Exercise objective: Here is a block of entries. Write out its lines exactly, from the first through the one containing "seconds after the".

[Start of Attachment]

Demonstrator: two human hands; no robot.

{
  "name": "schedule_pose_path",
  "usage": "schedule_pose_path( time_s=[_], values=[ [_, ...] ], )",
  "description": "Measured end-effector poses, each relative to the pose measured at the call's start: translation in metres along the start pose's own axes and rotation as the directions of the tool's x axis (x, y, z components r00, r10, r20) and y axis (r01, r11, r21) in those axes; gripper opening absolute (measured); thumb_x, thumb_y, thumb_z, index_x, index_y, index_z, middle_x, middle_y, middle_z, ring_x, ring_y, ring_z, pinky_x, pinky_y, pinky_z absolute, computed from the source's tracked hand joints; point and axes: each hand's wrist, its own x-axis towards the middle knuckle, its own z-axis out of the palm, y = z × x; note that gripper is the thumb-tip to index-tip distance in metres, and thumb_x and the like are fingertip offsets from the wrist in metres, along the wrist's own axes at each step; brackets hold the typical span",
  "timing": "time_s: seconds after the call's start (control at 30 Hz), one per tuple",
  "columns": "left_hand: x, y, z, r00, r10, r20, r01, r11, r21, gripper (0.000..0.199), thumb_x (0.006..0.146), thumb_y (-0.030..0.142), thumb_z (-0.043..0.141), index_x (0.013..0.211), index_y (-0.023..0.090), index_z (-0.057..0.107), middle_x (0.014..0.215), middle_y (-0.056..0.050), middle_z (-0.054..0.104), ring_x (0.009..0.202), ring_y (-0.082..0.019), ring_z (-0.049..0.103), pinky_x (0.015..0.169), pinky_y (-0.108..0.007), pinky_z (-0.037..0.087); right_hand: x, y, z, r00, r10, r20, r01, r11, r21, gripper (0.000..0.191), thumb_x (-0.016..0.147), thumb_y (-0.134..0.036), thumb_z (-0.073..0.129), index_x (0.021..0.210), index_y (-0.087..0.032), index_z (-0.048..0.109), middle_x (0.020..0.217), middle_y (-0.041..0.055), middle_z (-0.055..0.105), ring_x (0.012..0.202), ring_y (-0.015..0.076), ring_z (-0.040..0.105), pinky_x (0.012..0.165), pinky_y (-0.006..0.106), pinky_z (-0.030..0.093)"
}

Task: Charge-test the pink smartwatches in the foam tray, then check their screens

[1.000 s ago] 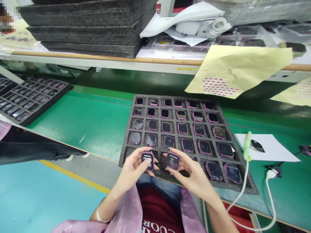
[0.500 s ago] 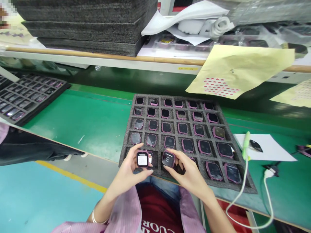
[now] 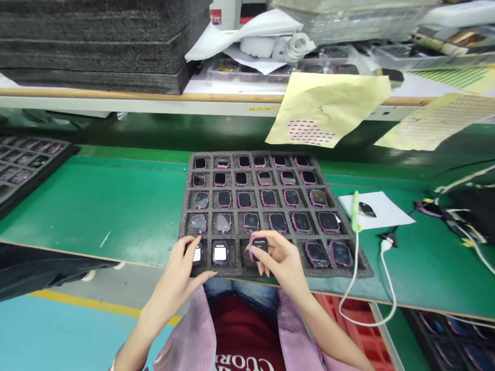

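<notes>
Nearest me, the wearer's maroon shirt [image 3: 247, 330] and pink jacket [image 3: 195, 314]. Right hand [image 3: 284, 260]: thumb and fingers pinched on a purple-rimmed watch [image 3: 260, 248], dark screen with small pale text, held over the tray's front row. Left hand [image 3: 180, 270]: spread wide, thumb well off the fingers, fingertips at a lit watch [image 3: 197, 254] in the front-left compartment; can't tell if they grip it. Next compartment right: second lit watch [image 3: 220, 252], screen white. Black foam tray [image 3: 234, 250] sits on the green bench [image 3: 127, 201], rows of dark-screened watches behind. Right of tray: white cable [image 3: 356, 257] looping over the bench edge, white paper [image 3: 386, 208] with a small dark object [image 3: 366, 209]. Far left, another watch tray [image 3: 64, 157]. Behind, shelf [image 3: 127, 106] with foam stack [image 3: 96, 51]; yellow sheet [image 3: 328, 105] hangs off its edge.
</notes>
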Motion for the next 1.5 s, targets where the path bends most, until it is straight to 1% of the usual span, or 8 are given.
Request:
schedule_pose_path(
  time_s=[0.17,0.33,0.93,1.1,1.2,1.3,1.4,1.5],
  values=[
    [-0.001,0.037,0.022,0.959,0.176,-0.222,-0.153,0.982,0.114,0.035,0.087,0.030,0.063,0.118,0.017,0.051,0.127,-0.015,0.050,0.123,-0.034,0.043,0.100,-0.053,0.040,-0.005,-0.004,0.005,1.000,0.009,-0.004,-0.009,1.000,0.022,0.032,0.088,-0.032,0.064,0.117,-0.019,0.062,0.080,0.0040,0.068,0.051,0.0128,0.062,0.045,0.024,0.051],
    [0.005,0.067,0.053,0.961,0.225,-0.160,-0.234,0.971,-0.042,0.018,0.088,0.020,0.060,0.106,0.017,0.056,0.106,-0.010,0.060,0.098,-0.026,0.058,0.082,-0.040,0.050,-0.009,-0.008,0.002,0.999,-0.020,0.050,0.016,0.997,0.069,0.036,0.089,-0.028,0.062,0.124,-0.021,0.059,0.077,0.0032,0.067,0.060,0.0157,0.066,0.050,0.024,0.053],
    [0.013,0.062,0.059,0.934,0.349,-0.072,-0.342,0.935,0.091,0.011,0.089,0.012,0.054,0.099,0.014,0.056,0.098,-0.011,0.066,0.092,-0.026,0.061,0.077,-0.040,0.052,-0.016,-0.002,-0.011,0.986,-0.031,0.165,0.051,0.991,-0.122,0.060,0.086,-0.021,0.066,0.140,-0.022,0.041,0.093,0.0057,0.067,0.074,0.0193,0.069,0.063,0.032,0.060],
    [0.001,0.048,0.047,0.950,0.298,-0.089,-0.295,0.954,0.051,0.008,0.089,0.011,0.054,0.095,0.016,0.056,0.100,-0.010,0.065,0.093,-0.025,0.061,0.080,-0.039,0.050,-0.012,0.000,-0.014,0.940,-0.190,0.284,0.341,0.598,-0.726,0.051,0.082,-0.023,0.071,0.130,-0.020,0.054,0.095,0.0094,0.065,0.084,0.0269,0.062,0.078,0.047,0.055],
    [-0.008,0.037,0.036,0.959,0.272,-0.082,-0.269,0.962,0.042,0.007,0.088,0.012,0.054,0.092,0.017,0.056,0.097,-0.008,0.066,0.091,-0.024,0.061,0.078,-0.038,0.049,-0.012,-0.004,-0.009,0.887,-0.148,0.437,0.453,0.449,-0.770,0.054,0.080,-0.029,0.074,0.129,-0.019,0.056,0.111,0.0146,0.059,0.101,0.0329,0.055,0.082,0.050,0.051],
    [-0.013,0.029,0.023,0.965,0.262,-0.032,-0.260,0.964,0.052,0.005,0.089,0.015,0.054,0.092,0.018,0.057,0.096,-0.008,0.066,0.090,-0.024,0.061,0.078,-0.038,0.048,-0.018,-0.012,-0.007,0.877,-0.181,0.444,0.453,0.617,-0.643,0.052,0.082,-0.034,0.073,0.129,-0.022,0.056,0.114,0.0134,0.058,0.102,0.0299,0.056,0.085,0.048,0.051],
    [-0.013,0.029,0.013,0.966,0.258,0.022,-0.259,0.965,0.035,0.011,0.090,0.019,0.055,0.101,0.019,0.058,0.101,-0.007,0.065,0.093,-0.024,0.060,0.081,-0.039,0.047,-0.025,-0.018,-0.006,0.952,-0.254,0.169,0.296,0.903,-0.311,0.030,0.090,-0.025,0.063,0.120,-0.023,0.059,0.096,0.0072,0.063,0.077,0.0194,0.063,0.071,0.036,0.055],
    [-0.009,0.045,0.003,0.963,0.267,-0.021,-0.267,0.964,-0.005,0.028,0.093,0.018,0.051,0.120,0.019,0.052,0.107,-0.009,0.064,0.098,-0.023,0.059,0.085,-0.038,0.046,-0.030,-0.020,-0.002,0.986,-0.168,0.024,0.164,0.981,0.107,0.028,0.088,-0.026,0.066,0.114,-0.021,0.058,0.074,0.0009,0.060,0.054,0.0139,0.058,0.049,0.026,0.051]
  ],
)
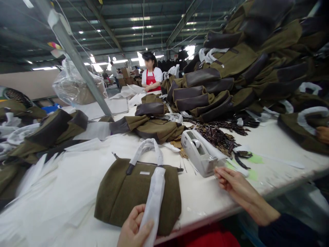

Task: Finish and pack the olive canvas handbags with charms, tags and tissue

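An olive-green handbag (115, 192) with dark leather tabs stands before me on the white table. One of its handles (149, 144) is wrapped in white material and arches up from the top. My left hand (136, 224) grips the lower end of a white wrapping strip (155, 192), which hangs down over the bag's front. To the right, my right hand (232, 183) has its fingers pinched together at the cutting end of a grey tape dispenser (199, 154). The clear tape at those fingertips is hard to make out.
White sheets (64, 178) spread over the left of the table. Olive bags (218, 82) are piled high at the right. Dark straps (218, 135) lie behind the dispenser. A metal post (79, 61) rises at left. A co-worker (152, 77) in a red apron stands beyond.
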Motion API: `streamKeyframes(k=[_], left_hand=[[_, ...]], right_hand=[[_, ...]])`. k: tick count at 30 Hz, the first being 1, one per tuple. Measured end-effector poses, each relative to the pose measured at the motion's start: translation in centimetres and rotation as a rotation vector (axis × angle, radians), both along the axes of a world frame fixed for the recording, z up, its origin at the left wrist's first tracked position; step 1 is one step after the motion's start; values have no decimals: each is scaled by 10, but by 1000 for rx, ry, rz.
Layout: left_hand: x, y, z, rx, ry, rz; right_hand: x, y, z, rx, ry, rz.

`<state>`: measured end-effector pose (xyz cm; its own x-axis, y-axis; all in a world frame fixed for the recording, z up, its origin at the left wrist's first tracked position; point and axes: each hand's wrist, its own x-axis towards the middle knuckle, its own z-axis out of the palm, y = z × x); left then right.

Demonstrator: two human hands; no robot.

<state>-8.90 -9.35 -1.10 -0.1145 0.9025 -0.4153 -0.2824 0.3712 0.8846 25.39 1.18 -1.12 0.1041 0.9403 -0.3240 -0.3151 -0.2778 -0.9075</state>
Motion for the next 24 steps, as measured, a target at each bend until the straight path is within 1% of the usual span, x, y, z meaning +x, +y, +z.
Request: streamKeyframes(k=[3,5,6,8,9,11,13,15,17,21,24], left_hand=[[2,-2,1,16,-41,26],[4,-3,1,31,-59,47],[5,-3,2,38,-65,55],[6,-4,3,41,-77,64],[6,-5,4,41,-79,62],[6,-5,6,40,-81,51],[6,-6,7,52,-80,33],[5,-6,7,77,-86,19],[4,-6,6,103,-101,11],[2,-5,3,119,-130,16],[2,-5,2,124,-145,26]], right_hand=[[-8,0,-3,-76,111,5],[-21,-7,3,-133,174,54],[-31,-13,8,-152,200,103],[-57,-27,21,-159,235,250],[-73,-33,28,-144,232,355],[-107,-42,40,-109,199,549],[-136,-46,46,-49,123,689],[-156,-46,45,-7,24,774],[-167,-45,38,-7,-68,814],[-171,-44,23,-26,-170,822],[-171,-44,17,-28,-208,823]])
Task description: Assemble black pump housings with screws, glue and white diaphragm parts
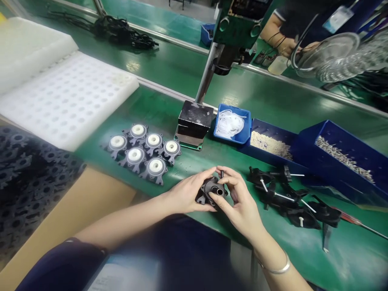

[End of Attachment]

The completed task:
Demonstrator: two human hands; no robot.

{
  "name": "schedule_pose_path",
  "usage": "schedule_pose_path( time_s=[_], values=[ [_, ...] ], )",
  "description": "Measured end-effector poses, each relative to the pose measured at the call's start: translation in metres along the start pose's own axes and rotation as the directions of the tool's x axis (x, y, z components r00, r10, r20) and y axis (r01, r11, r21) in those axes; gripper opening absolute (measured); thumb_x, thumb_y, thumb_z, index_x, index_y, index_z, middle_x, middle_y, middle_z, ring_x, ring_y, ring_z, pinky_x, pinky_y, pinky_z absolute, computed from the source's tracked hand joints; point and axes: each hand's wrist, its own x-axis towards the middle knuckle, its own z-axis out of the palm, y = z × x; note that gripper is the thumb-tip to index-tip distance in metres, and thumb_x and the like are fingertip offsets from the wrist in metres, along the wrist's own axes at each step; brackets hold the typical span",
  "timing": "time_s: seconds after the call's start (control at 30 Hz), one per tuple",

Nothing more will be written for this answer.